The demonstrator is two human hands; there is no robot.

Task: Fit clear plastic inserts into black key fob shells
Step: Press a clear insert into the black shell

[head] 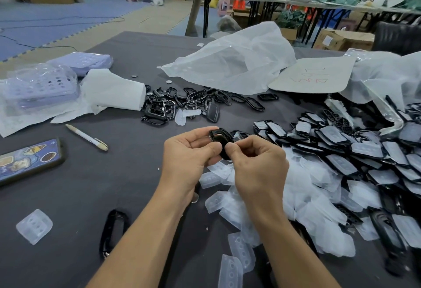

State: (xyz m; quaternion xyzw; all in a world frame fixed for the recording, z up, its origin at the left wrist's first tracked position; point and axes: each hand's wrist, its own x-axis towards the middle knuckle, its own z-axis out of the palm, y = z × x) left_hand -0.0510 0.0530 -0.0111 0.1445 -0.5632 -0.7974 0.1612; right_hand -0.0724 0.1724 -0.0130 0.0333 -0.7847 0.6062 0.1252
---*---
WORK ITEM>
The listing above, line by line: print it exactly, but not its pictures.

REPLY TO THE TASK>
The demonstrator is two human hands; there is no robot.

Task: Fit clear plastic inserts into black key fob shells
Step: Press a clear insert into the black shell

[head] 

State: (xyz m; quaternion xyzw; all in a world frame fixed for the recording, z up, its origin at the left wrist's first tracked position; point and axes: each hand's wrist, its own x-axis towards the middle knuckle, its own z-axis out of the palm, y = z × x) left_hand -0.0510 0.0530 -0.0111 0.1445 -0.5632 -0.7974 0.1612; right_hand -0.0724 0.1724 -0.0130 0.0333 -0.7847 0.6062 0.1252

This finishes the output.